Nunca estuvo solo
El niño hombre salió con dos mulas para recoger
leña. Había llovido durante varios días y el agua corría por las zanjas,
formando charcos espesos. Las cuadrillas de aceituneros no habían salido y, un
día más, la gente se quedaba sin jornal. Eran ya demasiados días sin que
entrara dinero en las casas, y los rostros que se cruzó no eran alegres.

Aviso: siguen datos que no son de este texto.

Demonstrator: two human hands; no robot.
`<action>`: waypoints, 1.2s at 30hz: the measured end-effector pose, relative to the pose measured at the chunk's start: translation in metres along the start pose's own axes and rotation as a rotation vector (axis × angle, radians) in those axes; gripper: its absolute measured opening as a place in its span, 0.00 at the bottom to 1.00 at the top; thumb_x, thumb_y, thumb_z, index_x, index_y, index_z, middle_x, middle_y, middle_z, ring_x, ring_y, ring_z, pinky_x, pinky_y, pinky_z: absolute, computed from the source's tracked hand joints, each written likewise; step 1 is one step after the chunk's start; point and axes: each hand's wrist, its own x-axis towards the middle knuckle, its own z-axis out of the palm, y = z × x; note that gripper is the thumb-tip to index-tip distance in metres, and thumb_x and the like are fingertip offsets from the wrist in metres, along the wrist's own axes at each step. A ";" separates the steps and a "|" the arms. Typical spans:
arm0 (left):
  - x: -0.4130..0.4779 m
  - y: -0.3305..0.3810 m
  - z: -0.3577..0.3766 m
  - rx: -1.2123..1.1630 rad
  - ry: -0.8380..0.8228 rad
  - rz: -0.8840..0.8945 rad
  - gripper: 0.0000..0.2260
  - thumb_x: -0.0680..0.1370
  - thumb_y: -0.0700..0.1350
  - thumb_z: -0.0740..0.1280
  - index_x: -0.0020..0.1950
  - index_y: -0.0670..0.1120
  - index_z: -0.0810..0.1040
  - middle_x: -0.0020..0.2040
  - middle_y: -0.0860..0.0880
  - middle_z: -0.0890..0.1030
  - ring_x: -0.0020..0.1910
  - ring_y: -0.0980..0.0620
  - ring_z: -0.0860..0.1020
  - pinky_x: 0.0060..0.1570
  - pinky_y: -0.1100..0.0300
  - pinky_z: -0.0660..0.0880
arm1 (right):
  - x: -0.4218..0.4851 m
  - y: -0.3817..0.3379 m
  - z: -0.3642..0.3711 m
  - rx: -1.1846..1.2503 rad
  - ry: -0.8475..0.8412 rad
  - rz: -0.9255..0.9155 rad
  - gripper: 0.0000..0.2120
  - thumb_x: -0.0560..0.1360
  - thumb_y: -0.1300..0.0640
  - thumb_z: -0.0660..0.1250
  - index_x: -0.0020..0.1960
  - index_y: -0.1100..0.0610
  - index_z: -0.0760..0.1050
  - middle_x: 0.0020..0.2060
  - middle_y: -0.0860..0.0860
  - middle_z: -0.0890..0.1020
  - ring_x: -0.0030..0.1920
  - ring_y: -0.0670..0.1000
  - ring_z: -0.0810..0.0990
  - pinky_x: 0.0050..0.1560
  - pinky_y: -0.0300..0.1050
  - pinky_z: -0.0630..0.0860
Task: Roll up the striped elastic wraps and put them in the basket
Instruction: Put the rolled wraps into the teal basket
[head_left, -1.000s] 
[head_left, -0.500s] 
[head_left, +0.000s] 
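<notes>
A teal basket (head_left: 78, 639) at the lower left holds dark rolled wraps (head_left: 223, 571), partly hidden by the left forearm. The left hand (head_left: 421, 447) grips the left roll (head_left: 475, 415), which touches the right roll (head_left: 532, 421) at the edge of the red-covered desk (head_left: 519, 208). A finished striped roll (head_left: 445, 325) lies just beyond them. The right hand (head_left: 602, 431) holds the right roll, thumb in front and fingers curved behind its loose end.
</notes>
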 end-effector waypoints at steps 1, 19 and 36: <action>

Aprovecharía el día para recoger la leña que
llevaba tiempo cortada de las primeras olivas ya recogidas. Los cortadores,
incluso bajo la lluvia, adelantaban la faena y se la habían ofrecido a su
abuelo.
No tenía padre desde muy pequeño. A menudo
imaginaba cómo habría sido su vida si él hubiera vivido. Muchos decían que se
parecía a él, y aquello le reconfortaba. Era fuerte para su edad, pero el día
era duro. El barro ralentizaba sus pasos; las botas pesaban cada vez más,
cargadas de tierra.
Con gran esfuerzo consiguió cargar la leña en
las dos mulas. Ya que estaba allí, decidió llevarse todo lo que pudiera. Los
animales avanzaban con dificultad, igual que él, hasta que entraron en lo que
llamaban una gotera. Allí comenzaron a
hundirse, ante la mirada atónita del niño hombre. El barro les llegó hasta la
barriga y quedaron inmóviles.
Aquellas mulas eran el sustento de la casa:
con ellas se araba la tierra y se acarreaba la aceituna. Eran la vida de sus
abuelos, ya mayores. Pensó que aquello era la ruina. Lloró amargamente,
convencido de que, si su padre hubiera vivido, nunca lo habría mandado a hacer
aquel trabajo. Desde lo más hondo gritó:
—¡Padre, ayúdame!
Era una súplica nacida de toda una vida
echándolo de menos. Escúchame, padre mío.
Entonces ocurrió algo que nunca supo explicar.
Las cuerdas que sujetaban la leña parecieron estirarse con una fuerza
imposible. La carga cayó de las angarillas con un sonido seco y, en un segundo
tirón del ronzal, las mulas salieron libres. Jamás se le había ocurrido
quitarles la leña para aligerar el peso.
El cielo se abrió en un claro y el niño hombre
tuvo la certeza de que no estaba solo. Supo que nunca lo había estado y que
nunca lo estaría. Salió del olivar como llevado en volandas. En el camino
rompió a llorar sin consuelo.
Pero él siempre supo que no estaba solo.